I am parsing some text with Python and am running into an odd issue...
an example text that is being parsed:
msg:"ET WEB_SPECIFIC_APPS ClarkConnect Linux proxy.php XSS Attempt"; flow:established,to_server; content:"GET"; content:"script"; nocase; content:"/proxy.php?"; nocase; content:"url="; nocase; pcre:"//proxy.php(?|.[\x26\x3B])url=[^&;\x0D\x0A][<>"']/i"; reference:url,www.securityfocus.com/bid/37446/info; reference:url,doc.emergingthreats.net/2010602; classtype:web-application-attack; sid:2010602; rev:4; metadata:created_at 2010_07_30, updated_at 2010_07_30;
my regex:
msgSearch = re.search(r'msg:"(.+)";",line)
actual result:
ET WEB_SPECIFIC_APPS ClarkConnect Linux proxy.php XSS Attempt"; flow:established,to_server; content:"GET"; content:"script"; nocase; content:"/proxy.php?"; nocase; content:"url="; nocase; pcre:"//proxy.php(?|.[\x26\x3B])url=[^&;\x0D\x0A][<>"']/i
expected result:
ET WEB_SPECIFIC_APPS ClarkConnect Linux proxy.php XSS Attempt
There are 10s of thousands of lines of text that I am parsing that are all giving me similar results.

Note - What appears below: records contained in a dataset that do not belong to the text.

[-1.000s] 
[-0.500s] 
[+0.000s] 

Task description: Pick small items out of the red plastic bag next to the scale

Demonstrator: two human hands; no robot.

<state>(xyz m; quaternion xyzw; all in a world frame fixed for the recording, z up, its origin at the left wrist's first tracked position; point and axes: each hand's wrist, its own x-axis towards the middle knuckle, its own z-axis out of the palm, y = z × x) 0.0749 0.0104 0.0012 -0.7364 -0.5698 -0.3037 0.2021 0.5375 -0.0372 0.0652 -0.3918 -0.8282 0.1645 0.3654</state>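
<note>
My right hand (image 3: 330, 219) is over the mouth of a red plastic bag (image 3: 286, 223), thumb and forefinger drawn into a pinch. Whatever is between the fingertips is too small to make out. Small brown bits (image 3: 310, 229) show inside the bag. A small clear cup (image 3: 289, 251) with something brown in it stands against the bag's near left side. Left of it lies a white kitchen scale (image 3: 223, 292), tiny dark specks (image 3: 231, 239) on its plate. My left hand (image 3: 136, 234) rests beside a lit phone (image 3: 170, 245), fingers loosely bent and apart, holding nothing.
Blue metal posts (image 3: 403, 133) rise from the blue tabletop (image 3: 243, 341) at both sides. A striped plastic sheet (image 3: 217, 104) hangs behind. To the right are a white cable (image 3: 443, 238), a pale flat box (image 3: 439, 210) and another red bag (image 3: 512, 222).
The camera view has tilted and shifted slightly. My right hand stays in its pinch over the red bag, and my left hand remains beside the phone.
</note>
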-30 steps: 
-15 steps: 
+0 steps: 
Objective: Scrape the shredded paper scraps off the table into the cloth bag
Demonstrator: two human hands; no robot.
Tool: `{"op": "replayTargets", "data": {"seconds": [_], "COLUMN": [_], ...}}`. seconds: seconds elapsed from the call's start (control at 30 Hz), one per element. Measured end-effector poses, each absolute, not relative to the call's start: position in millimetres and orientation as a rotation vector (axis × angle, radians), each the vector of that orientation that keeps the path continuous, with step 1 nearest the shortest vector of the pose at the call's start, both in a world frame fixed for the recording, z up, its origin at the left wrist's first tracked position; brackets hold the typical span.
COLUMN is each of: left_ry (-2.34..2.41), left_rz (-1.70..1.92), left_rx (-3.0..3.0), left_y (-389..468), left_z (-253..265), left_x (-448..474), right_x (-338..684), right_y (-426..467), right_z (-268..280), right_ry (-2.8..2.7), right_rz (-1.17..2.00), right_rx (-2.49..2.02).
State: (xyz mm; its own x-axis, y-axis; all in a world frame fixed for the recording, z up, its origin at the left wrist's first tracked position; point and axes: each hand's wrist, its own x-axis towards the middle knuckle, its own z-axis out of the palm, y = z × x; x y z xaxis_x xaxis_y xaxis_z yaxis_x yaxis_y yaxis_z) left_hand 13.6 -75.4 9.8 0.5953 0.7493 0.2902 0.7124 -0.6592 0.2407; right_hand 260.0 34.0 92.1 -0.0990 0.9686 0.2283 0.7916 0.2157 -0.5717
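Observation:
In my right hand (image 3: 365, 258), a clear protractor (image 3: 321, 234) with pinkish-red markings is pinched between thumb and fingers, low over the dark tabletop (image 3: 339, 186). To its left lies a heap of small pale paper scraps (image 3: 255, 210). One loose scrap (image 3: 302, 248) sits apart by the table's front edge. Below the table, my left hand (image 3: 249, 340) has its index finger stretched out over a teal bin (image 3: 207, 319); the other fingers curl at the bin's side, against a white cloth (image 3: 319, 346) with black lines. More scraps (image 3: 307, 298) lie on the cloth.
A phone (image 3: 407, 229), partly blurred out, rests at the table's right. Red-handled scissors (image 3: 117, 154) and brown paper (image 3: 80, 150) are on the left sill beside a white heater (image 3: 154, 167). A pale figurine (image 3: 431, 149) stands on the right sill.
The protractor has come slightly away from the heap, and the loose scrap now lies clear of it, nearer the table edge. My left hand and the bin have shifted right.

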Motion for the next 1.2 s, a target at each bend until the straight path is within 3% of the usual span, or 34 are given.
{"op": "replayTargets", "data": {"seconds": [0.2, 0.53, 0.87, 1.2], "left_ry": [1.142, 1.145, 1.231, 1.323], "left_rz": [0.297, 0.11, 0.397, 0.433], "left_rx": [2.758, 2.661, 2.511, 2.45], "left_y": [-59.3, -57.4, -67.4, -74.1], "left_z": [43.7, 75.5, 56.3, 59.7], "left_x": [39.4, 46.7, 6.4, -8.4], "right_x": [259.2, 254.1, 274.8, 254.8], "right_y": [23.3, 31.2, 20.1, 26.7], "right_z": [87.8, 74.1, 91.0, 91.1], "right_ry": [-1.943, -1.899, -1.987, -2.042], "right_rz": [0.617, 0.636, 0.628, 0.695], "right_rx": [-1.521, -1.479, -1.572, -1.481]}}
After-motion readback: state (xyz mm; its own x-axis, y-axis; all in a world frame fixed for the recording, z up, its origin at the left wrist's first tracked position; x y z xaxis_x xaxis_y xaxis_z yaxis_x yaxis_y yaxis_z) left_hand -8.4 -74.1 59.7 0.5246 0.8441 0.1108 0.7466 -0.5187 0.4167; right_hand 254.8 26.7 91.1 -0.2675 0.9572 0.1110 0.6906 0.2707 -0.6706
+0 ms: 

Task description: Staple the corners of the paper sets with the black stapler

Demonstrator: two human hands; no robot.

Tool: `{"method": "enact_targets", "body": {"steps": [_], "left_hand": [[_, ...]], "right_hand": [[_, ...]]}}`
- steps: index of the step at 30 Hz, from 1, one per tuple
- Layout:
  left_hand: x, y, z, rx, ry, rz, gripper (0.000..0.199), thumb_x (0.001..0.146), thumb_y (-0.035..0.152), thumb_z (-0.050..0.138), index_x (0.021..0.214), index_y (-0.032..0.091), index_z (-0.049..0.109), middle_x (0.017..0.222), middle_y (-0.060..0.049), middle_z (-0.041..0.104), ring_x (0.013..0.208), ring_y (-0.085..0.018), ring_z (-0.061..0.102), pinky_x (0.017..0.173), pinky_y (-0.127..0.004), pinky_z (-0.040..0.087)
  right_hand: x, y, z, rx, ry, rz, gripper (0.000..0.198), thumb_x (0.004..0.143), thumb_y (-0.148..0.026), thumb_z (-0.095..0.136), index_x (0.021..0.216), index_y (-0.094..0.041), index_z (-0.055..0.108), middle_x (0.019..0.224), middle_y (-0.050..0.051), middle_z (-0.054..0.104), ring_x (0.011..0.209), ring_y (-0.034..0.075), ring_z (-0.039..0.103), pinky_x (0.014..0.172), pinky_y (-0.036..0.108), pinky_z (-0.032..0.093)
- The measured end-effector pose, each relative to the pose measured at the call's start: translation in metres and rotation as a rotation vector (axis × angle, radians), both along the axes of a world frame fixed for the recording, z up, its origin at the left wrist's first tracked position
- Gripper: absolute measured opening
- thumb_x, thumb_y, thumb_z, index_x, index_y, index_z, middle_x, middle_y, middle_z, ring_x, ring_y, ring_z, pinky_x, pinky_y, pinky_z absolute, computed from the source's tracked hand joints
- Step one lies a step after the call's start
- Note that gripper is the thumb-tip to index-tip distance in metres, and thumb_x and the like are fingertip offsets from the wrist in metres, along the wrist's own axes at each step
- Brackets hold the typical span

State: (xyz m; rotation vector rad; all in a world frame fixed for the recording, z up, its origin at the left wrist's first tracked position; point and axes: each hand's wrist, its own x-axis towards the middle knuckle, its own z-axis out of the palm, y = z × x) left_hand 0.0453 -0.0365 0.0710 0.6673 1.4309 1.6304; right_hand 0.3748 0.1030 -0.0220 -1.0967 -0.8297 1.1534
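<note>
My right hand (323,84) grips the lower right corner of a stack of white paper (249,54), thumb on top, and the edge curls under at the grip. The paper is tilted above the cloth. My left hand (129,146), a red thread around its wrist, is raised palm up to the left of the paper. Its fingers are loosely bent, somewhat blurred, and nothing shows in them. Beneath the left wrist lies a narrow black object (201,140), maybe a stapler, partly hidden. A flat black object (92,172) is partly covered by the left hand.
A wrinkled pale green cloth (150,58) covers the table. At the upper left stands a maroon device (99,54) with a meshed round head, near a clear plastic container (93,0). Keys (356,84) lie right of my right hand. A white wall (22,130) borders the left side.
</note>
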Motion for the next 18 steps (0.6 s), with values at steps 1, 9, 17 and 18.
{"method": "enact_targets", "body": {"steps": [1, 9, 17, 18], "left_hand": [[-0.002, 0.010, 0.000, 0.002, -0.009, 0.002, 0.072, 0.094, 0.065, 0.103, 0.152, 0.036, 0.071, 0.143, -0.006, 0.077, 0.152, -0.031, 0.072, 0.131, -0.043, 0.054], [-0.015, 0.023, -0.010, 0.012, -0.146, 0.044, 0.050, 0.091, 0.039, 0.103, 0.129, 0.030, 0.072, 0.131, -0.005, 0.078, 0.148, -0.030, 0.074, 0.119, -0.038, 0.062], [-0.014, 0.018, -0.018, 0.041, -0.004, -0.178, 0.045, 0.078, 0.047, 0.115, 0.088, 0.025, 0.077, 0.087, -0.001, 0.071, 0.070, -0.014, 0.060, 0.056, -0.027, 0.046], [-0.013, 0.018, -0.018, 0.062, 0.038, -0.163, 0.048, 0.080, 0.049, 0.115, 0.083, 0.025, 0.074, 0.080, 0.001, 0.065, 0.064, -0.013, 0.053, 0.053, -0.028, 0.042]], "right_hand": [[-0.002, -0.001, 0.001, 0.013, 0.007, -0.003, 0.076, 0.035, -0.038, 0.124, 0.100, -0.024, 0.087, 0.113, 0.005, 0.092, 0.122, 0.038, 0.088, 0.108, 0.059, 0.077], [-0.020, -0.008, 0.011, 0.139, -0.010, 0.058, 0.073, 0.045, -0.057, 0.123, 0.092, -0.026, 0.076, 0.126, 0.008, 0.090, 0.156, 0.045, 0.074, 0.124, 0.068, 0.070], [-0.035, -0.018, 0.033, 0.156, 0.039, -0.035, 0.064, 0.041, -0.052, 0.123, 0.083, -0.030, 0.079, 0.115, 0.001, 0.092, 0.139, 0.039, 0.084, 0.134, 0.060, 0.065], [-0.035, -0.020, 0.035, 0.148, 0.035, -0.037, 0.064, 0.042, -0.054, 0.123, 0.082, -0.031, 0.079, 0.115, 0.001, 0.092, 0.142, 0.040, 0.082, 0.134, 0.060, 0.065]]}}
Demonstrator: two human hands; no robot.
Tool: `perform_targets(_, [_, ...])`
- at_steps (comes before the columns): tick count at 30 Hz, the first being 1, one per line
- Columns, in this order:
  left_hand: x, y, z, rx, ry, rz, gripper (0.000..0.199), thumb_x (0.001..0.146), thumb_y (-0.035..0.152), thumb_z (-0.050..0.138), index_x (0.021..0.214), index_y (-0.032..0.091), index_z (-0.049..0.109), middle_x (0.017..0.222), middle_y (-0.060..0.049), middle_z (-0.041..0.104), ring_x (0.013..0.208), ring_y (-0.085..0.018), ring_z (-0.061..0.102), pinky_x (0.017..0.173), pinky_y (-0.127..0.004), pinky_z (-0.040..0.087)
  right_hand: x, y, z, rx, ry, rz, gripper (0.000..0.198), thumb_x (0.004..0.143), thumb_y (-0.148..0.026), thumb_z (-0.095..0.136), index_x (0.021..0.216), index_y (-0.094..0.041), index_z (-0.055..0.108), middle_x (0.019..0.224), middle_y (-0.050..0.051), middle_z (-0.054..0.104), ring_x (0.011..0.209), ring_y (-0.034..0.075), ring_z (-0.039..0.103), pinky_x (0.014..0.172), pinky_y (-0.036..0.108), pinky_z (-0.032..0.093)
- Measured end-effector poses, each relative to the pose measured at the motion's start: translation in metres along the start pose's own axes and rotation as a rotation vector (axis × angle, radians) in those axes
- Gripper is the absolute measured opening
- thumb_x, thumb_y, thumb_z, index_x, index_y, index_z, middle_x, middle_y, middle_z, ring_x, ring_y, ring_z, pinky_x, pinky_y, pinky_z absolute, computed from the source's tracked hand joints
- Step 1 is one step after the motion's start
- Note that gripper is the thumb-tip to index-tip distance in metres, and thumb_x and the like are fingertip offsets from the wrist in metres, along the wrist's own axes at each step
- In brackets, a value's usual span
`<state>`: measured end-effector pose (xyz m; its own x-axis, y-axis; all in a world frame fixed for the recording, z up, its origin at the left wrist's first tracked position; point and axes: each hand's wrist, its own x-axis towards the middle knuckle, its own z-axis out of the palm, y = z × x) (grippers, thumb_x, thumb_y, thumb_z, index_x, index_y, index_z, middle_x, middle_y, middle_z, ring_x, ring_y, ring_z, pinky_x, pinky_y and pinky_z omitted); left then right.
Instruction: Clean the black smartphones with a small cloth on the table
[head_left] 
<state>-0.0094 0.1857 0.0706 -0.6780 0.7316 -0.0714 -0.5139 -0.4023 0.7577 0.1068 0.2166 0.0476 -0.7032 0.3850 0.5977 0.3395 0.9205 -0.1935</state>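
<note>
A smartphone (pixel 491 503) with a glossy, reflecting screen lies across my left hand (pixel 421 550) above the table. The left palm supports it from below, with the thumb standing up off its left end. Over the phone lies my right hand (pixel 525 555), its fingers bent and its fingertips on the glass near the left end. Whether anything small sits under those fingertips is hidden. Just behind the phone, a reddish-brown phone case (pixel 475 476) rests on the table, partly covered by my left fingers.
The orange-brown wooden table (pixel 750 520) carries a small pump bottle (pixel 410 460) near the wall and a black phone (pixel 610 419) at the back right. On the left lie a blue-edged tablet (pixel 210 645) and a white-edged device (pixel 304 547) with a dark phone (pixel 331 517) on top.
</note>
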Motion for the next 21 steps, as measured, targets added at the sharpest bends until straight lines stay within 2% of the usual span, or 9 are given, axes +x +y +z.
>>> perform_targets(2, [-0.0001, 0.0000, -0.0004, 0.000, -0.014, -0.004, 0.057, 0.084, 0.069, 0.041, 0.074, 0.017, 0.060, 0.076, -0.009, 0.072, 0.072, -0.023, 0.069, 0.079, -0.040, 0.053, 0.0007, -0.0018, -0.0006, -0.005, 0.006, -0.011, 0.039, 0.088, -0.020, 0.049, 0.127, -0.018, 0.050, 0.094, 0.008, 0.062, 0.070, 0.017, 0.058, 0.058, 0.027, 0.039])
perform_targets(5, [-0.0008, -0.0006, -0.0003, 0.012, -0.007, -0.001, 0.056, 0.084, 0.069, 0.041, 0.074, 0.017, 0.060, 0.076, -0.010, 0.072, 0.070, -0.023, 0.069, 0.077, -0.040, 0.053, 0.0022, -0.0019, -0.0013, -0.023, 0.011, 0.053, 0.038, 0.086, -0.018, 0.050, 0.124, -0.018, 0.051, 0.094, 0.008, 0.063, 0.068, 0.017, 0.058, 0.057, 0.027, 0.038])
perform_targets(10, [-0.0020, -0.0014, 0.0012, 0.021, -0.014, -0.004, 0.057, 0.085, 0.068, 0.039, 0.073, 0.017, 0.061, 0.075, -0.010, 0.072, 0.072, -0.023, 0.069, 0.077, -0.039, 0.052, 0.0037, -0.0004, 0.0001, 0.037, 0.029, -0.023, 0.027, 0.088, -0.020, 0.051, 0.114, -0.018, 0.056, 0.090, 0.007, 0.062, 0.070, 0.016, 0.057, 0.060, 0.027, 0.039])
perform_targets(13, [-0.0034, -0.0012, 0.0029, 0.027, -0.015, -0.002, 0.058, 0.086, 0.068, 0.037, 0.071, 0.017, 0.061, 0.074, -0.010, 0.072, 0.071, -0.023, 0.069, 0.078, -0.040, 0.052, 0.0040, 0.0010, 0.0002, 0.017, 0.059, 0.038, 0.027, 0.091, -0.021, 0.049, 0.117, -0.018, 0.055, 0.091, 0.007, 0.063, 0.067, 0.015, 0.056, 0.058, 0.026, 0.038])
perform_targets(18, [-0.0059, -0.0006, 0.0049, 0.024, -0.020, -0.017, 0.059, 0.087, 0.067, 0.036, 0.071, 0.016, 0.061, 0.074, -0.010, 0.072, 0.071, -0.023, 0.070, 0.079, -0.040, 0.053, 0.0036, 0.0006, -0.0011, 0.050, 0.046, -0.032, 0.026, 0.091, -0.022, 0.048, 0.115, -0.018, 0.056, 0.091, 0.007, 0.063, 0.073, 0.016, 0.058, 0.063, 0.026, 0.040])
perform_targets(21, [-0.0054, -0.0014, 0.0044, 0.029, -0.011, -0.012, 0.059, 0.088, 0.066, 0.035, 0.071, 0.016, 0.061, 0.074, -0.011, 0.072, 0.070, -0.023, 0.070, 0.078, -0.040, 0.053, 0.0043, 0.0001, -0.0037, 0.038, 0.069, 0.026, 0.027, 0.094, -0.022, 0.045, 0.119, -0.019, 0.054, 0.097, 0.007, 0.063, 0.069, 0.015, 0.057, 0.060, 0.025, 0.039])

Any reason regex is picking a (seemingly) random "; to stop at? I can fix the example above by making the regex more specific, eg. r'msg:"([\w\s\.]+)";" but other lines have different characters included. I guess I could just include every special character in my regex, but I'm trying to understand why my wildcard isn't working properly.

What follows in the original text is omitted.